Em 01.03.2012, por 4 votos a 3 (sendo vencedores as Ministras Nancy Andrighi, Cármen Lúcia e os Ministros Ricardo Lewandowski e Marco Aurélio; e vencidos os Ministros Arnaldo Versiani, Marcelo Ribeiro e Gilson Dipp) o TSE decidiu que para obter a certidão de quitação eleitoral (requisito para concorrer às eleições) os candidatos não poderiam ter suas contas de campanha desaprovadas. Essa decisão inseriu o parágrafo 2º no art. 52 da Resolução n. 23.376 do TSE: “§ 2º Sem prejuízo do disposto no § 1º, a decisão que DESAPROVAR as contas de candidato implicará o impedimento de obter a certidão de quitação eleitoral.”

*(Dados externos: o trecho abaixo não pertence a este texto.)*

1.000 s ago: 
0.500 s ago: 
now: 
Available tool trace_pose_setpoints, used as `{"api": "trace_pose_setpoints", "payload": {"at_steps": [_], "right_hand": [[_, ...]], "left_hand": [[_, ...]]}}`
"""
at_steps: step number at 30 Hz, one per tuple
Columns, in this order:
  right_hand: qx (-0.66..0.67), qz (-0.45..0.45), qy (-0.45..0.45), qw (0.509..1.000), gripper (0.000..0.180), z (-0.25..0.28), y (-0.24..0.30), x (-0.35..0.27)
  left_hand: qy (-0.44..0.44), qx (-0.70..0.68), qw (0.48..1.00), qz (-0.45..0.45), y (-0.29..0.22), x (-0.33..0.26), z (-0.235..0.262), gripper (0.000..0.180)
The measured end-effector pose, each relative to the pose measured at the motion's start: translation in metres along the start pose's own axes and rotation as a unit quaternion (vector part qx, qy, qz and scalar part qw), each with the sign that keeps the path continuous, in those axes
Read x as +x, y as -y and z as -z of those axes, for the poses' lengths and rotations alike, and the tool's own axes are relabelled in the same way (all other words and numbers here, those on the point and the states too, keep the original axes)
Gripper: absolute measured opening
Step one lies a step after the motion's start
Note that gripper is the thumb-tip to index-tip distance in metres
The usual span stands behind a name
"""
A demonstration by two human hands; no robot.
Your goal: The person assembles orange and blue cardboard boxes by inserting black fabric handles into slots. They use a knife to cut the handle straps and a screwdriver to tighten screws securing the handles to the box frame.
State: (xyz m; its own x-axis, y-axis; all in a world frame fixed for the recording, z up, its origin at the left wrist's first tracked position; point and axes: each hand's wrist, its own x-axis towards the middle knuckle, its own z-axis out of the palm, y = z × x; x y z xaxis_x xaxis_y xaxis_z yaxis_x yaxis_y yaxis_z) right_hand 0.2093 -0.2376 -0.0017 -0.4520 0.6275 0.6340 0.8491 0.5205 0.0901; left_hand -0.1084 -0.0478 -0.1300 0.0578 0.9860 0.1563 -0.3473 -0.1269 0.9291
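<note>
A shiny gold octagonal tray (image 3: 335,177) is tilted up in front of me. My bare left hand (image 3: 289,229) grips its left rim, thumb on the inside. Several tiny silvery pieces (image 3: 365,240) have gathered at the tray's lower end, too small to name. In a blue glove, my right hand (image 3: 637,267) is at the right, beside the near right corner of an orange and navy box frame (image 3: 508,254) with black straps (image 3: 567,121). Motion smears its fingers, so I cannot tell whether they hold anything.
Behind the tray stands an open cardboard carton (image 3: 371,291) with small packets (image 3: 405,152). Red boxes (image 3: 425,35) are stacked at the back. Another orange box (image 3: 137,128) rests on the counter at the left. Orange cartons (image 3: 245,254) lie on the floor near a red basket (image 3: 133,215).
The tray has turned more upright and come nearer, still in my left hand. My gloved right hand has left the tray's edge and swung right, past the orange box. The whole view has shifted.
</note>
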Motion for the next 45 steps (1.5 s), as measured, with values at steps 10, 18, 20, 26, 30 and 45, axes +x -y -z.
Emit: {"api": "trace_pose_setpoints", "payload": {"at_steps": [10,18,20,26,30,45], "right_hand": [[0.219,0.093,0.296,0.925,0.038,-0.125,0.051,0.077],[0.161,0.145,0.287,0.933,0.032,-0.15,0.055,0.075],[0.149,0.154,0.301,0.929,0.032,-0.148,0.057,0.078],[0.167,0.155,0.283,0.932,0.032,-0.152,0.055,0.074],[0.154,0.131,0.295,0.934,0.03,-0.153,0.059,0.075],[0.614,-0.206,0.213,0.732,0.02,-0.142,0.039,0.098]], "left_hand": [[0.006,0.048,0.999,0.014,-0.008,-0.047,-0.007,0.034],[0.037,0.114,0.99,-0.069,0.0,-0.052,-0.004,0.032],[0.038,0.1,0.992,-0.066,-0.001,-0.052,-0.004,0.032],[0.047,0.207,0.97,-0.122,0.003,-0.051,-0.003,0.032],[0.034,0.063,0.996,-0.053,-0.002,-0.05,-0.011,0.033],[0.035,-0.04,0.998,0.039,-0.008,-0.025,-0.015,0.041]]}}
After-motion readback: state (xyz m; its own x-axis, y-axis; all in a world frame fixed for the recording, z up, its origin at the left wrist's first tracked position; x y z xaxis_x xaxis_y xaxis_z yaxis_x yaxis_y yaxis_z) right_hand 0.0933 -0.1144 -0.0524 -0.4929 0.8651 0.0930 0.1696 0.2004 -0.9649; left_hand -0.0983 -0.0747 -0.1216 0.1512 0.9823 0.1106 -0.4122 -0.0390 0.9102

O problema é que a Lei das Eleições (Lei n. 9.504/97) dispõe: “Art. 11, § 7º A certidão de quitação eleitoral abrangerá exclusivamente a plenitude do gozo dos direitos políticos, o regular exercício do voto, o atendimento a convocações da Justiça Eleitoral para auxiliar os trabalhos relativos ao pleito, a inexistência de multas aplicadas, em caráter definitivo, pela Justiça Eleitoral e não remitidas, e a APRESENTAÇÃO de contas de campanha eleitoral”.

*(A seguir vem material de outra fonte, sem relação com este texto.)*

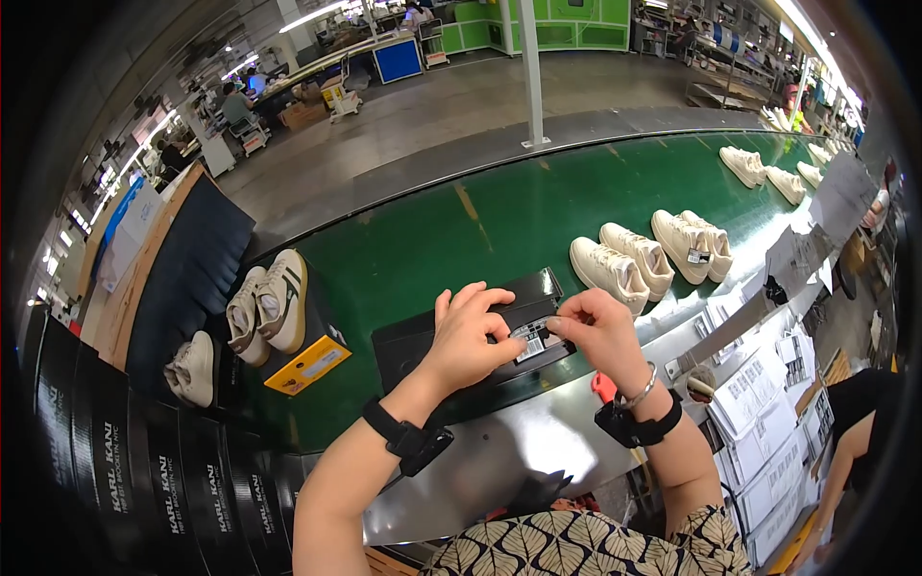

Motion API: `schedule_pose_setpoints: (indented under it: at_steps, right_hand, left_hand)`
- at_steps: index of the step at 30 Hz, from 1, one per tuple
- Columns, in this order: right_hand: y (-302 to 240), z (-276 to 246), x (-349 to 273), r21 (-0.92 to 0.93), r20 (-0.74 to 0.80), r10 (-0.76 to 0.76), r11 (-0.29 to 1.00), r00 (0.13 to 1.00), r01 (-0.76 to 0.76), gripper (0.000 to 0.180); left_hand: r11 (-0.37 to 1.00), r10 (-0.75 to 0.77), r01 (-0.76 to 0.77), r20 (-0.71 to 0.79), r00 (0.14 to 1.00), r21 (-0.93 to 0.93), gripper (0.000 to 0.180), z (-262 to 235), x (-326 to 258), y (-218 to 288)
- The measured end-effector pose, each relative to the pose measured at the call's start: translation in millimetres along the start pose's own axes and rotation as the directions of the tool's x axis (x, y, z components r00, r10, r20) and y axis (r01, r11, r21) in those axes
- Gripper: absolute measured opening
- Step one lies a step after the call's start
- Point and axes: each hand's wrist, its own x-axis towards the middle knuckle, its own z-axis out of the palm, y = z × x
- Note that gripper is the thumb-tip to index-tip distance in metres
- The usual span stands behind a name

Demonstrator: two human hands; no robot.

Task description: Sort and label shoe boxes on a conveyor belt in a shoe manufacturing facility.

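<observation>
A closed black shoebox (413, 344) lies in front of me at the near edge of the green belt. Over its near side is a small black-and-white printed label (531, 338). My right hand (597, 331) pinches the label's right end between thumb and forefinger. At its left end, the thumb and forefinger of my left hand (471, 336) close on the label, while the other fingers spread over the box lid. Whether the label touches the box under my fingers is hidden. I wear a black strapped device on each wrist.
Cream sneakers (615, 264) stand right of the box, with several more farther along the green belt (413, 226). To the left, another pair (280, 300) rests on a yellow-ended box (309, 367). Black boxes (139, 470) are stacked near left. Papers (759, 398) and a red object (603, 387) lie right.
</observation>
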Motion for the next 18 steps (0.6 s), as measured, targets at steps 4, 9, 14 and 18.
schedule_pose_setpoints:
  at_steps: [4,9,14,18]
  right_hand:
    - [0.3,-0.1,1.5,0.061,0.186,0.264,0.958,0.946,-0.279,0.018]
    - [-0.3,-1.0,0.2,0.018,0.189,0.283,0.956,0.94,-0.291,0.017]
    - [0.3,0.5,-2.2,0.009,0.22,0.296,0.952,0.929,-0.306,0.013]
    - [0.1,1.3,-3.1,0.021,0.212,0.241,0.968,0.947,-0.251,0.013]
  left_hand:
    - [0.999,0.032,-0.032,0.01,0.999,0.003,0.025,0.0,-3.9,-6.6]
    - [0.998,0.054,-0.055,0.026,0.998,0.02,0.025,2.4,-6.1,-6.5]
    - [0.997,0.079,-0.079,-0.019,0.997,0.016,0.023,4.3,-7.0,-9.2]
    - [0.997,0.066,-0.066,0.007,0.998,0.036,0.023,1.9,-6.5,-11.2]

Um determinado partido político ingressou com pedido de reconsideração cuja principal alegação foi a contrariedade entre a decisão e a Lei. Esse pedido, posteriormente, foi endossado por outros 17 partidos políticos.
Em 28.06.2012 o Min. Dias Toffoli apresentou seu voto-vista formando maioria a favor do deferimento da reconsideração em conjunto aos Min. Gilson Dipp, Henrique Neves e Arnaldo Versiani, ficando vencidos as Min. Nancy Andrighi (relatora), Cármen Lúcia e o Min. Marco Aurélio, decisão novamente por 4 votos a 3, mas agora reconsiderando a decisão anterior.

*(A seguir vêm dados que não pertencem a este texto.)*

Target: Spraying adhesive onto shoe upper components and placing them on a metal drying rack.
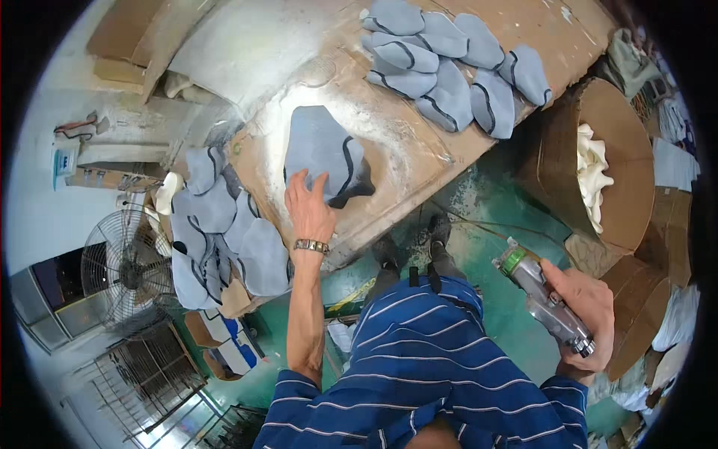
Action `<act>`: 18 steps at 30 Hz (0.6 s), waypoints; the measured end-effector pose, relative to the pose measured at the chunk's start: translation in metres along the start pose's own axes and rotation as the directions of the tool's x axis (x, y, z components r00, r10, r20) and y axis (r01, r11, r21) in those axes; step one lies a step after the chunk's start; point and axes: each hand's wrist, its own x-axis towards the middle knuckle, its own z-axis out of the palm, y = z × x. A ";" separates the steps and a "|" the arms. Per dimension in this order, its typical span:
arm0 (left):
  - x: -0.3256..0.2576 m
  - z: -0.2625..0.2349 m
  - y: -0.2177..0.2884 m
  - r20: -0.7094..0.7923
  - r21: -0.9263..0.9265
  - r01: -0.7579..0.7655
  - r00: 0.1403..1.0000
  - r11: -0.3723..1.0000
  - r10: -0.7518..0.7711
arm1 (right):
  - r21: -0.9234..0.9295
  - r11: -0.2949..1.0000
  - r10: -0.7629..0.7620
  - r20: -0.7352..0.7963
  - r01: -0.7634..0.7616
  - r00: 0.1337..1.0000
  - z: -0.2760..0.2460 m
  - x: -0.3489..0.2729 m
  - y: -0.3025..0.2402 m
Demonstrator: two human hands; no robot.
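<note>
A grey, soft-looking moulded piece (pixel 318 142) with a black stripe and black lower edge lies on white-powdered cardboard. My left hand (pixel 308 208) touches its near edge, fingertips spread on the grey surface and not wrapped round it. Off to the right, away from the table, my right hand (pixel 587 303) is closed round what looks like a hair clipper (pixel 544 298), with a clear and silvery body and a green head pointing up and left. The hand's palm side is hidden. Both arms are bare below blue striped sleeves.
Similar grey pieces lie in a pile (pixel 449 60) at the far right of the table and another (pixel 217 232) at its left. A cardboard drum (pixel 624 165) holding cream-coloured pieces stands right of the table. A wire-caged fan (pixel 129 273) is at left. The floor is green.
</note>
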 end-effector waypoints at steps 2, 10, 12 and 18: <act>-0.002 0.001 -0.001 -0.001 -0.019 0.019 1.000 1.000 -0.019 | -0.016 0.999 0.041 -0.033 -0.041 0.999 0.009 0.007 -0.003; -0.015 0.005 -0.001 -0.035 -0.091 0.083 0.996 0.992 -0.086 | -0.021 0.998 0.065 -0.089 -0.067 0.994 0.030 0.037 -0.022; -0.016 0.007 -0.002 -0.040 -0.120 0.069 0.996 0.990 -0.074 | -0.058 0.997 0.050 -0.089 -0.056 0.995 0.036 0.043 -0.028; -0.027 0.008 -0.004 -0.259 -0.248 0.062 0.957 0.967 -0.128 | -0.098 0.995 -0.001 -0.060 -0.005 0.998 0.055 0.058 -0.051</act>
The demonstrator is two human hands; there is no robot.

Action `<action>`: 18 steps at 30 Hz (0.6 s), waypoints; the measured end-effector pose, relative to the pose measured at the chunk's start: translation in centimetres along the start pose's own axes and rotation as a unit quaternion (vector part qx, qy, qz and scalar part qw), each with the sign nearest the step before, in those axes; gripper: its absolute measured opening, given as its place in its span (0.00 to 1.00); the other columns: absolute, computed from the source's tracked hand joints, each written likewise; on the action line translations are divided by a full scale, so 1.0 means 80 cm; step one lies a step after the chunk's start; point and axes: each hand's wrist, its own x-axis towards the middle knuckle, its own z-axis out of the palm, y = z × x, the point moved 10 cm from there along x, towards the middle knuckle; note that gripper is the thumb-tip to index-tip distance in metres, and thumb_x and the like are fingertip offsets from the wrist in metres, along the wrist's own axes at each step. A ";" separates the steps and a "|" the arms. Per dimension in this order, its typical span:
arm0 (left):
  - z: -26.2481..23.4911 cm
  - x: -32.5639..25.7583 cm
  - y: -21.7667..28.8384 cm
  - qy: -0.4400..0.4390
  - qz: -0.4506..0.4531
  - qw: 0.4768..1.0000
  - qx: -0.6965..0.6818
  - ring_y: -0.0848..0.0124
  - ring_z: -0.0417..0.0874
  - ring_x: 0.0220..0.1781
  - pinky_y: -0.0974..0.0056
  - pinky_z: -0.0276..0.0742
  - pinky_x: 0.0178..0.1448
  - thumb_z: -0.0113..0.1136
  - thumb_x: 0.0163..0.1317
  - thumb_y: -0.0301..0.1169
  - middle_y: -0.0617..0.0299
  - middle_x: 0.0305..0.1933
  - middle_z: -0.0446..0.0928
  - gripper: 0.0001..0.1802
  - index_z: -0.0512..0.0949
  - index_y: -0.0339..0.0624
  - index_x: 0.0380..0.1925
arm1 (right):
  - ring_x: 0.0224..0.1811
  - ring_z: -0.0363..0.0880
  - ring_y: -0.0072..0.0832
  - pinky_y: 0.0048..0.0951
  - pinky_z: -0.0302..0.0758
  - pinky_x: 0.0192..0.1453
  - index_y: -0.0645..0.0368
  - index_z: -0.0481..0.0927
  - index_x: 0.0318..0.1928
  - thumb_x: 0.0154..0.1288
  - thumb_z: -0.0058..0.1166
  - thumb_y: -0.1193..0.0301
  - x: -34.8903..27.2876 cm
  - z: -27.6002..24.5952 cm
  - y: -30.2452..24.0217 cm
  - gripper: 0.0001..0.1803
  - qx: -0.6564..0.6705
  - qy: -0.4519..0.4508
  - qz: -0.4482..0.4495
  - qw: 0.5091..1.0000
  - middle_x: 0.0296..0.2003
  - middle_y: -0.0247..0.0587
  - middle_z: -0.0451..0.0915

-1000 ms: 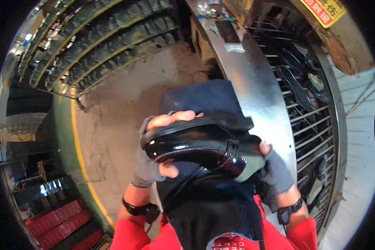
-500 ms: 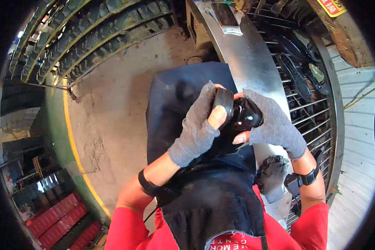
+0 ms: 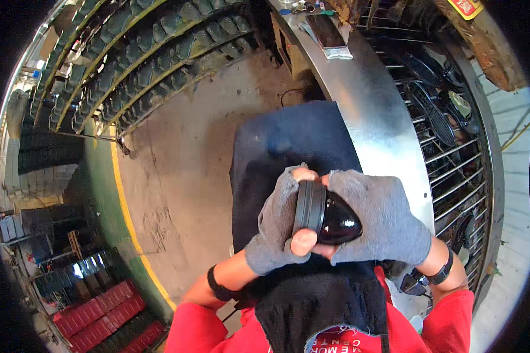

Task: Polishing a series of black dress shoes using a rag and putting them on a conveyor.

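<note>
Between my hands is a black shoe (image 3: pixel 339 221), its glossy rounded toe pointing right and its thick grooved sole edge turned left. My left hand (image 3: pixel 277 222), in a grey fingerless glove, grips the sole side, with its bare thumb pressed on the lower edge. On the other side my right hand (image 3: pixel 388 219), gloved the same way, curls round the glossy upper. Fingers of both hands meet near the top of the shoe. The rest of the shoe is hidden by the hands. Beneath it lies a dark apron (image 3: pixel 291 138) over my lap.
To my right runs a metal bench (image 3: pixel 374 97) with a dark flat object (image 3: pixel 327 30) at its far end. Beyond it, a barred metal rack (image 3: pixel 453 182) holds shoes and a sole (image 3: pixel 433 115). Shelves of dark shoe-shaped pieces (image 3: pixel 153 38) stand far left; red slatted panels (image 3: pixel 100 309) lie near left.
Both hands have drawn the shoe down toward my body, and the glossy toe now shows more fully. My right hand has closed further round it. The view has shifted slightly left.
</note>
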 end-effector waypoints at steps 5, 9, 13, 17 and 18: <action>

O Min. Dias Toffoli entendeu que a legislação eleitoral estabelece que a certidão de quitação eleitoral abrangerá exclusivamente a apresentação de contas de campanha, em suas palavras: “O legislador pretendeu disciplinar a matéria de forma clara, estabelecendo um critério legal que até então era disciplinado apenas por meio de instruções desta Corte. Não vejo como suplantar o texto da lei, para estabelecer requisito não inserido no dispositivo legal”. Ressalvou ainda, que as contas apresentadas de forma fajuta, isto é, sem os documentos que possibilitem sua análise devem ser consideradas não prestadas e por conseguinte, negada a certidão de quitação eleitoral.
A reconsideração do TSE, a meu ver, foi acertada, pois a bandeira da ética na política deve sim pairar sob a democracia e toda a sociedade, mas não pode abafar e asfixiar a própria Lei, em suma: Em um Estado Democrático de Direito não é viável afastar o Direito, nem mesmo em nome da saúde da democracia, pois, exceções como estas podem hoje ser saudáveis, mas no futuro, quem garantiria isso? … O Direito? … A Lei? Mas que força eles teriam?